[Data below Boundary: Start]

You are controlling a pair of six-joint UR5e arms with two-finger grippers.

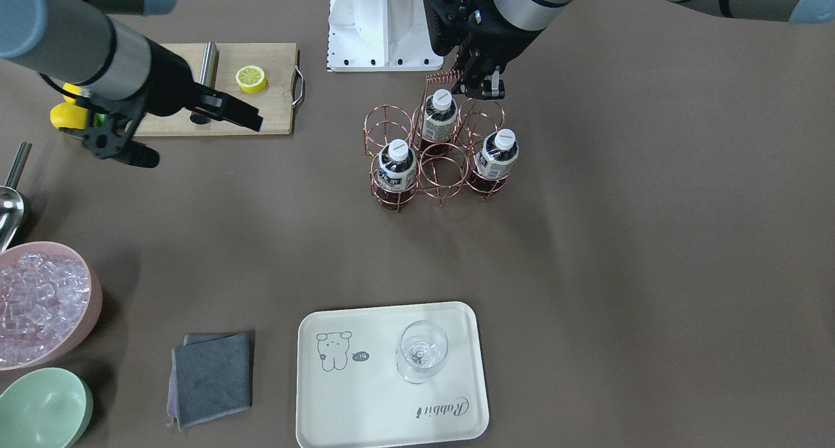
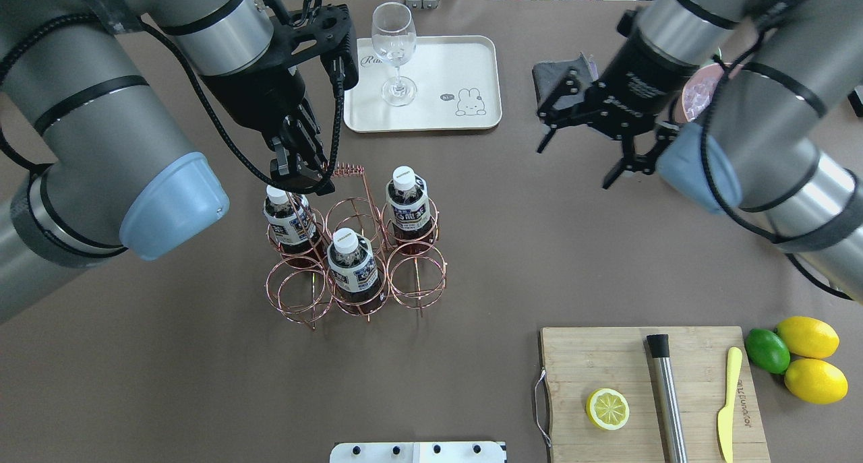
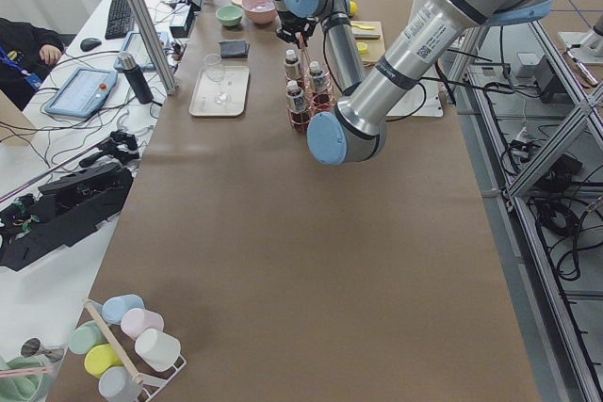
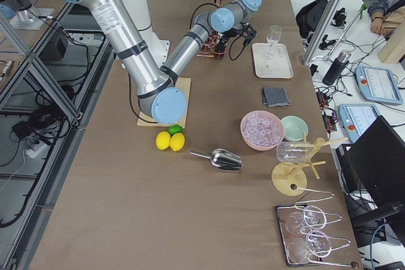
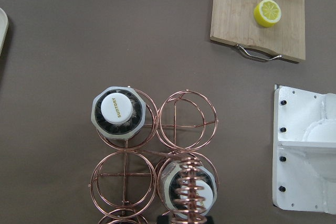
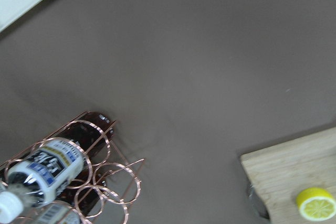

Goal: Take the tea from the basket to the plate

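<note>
The copper wire basket (image 2: 367, 247) stands mid-table with three tea bottles in its rings: far left (image 2: 286, 217), near middle (image 2: 352, 261), far right (image 2: 408, 203). The other rings are empty. My left gripper (image 2: 303, 178) hangs just above the far-left bottle. Its tips look shut and sit at the end of the coiled handle (image 2: 349, 171); I cannot tell if they touch it. It also shows in the front view (image 1: 483, 90). The cream plate (image 2: 438, 58) lies beyond the basket. My right gripper (image 2: 573, 166) is open and empty, in the air right of the basket.
A wine glass (image 2: 394, 52) stands on the plate's left part. A grey cloth (image 1: 212, 376), a pink bowl of ice (image 1: 42, 304) and a green bowl (image 1: 42, 409) lie near the plate's side. A cutting board (image 2: 647, 389) with a lemon half (image 2: 607, 409) lies near the robot.
</note>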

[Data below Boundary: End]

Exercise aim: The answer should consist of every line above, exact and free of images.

Reply:
You are controlling a pair of six-joint UR5e arms with two-finger grippers.


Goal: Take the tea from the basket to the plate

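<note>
The copper wire basket (image 2: 367, 247) stands mid-table with three tea bottles in its rings: far left (image 2: 286, 217), near middle (image 2: 352, 261), far right (image 2: 408, 203). The other rings are empty. My left gripper (image 2: 303, 178) hangs just above the far-left bottle. Its tips look shut and sit at the end of the coiled handle (image 2: 349, 171); I cannot tell if they touch it. It also shows in the front view (image 1: 483, 90). The cream plate (image 2: 438, 58) lies beyond the basket. My right gripper (image 2: 573, 166) is open and empty, in the air right of the basket.
A wine glass (image 2: 394, 52) stands on the plate's left part. A grey cloth (image 1: 212, 376), a pink bowl of ice (image 1: 42, 304) and a green bowl (image 1: 42, 409) lie near the plate's side. A cutting board (image 2: 647, 389) with a lemon half (image 2: 607, 409) lies near the robot.
</note>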

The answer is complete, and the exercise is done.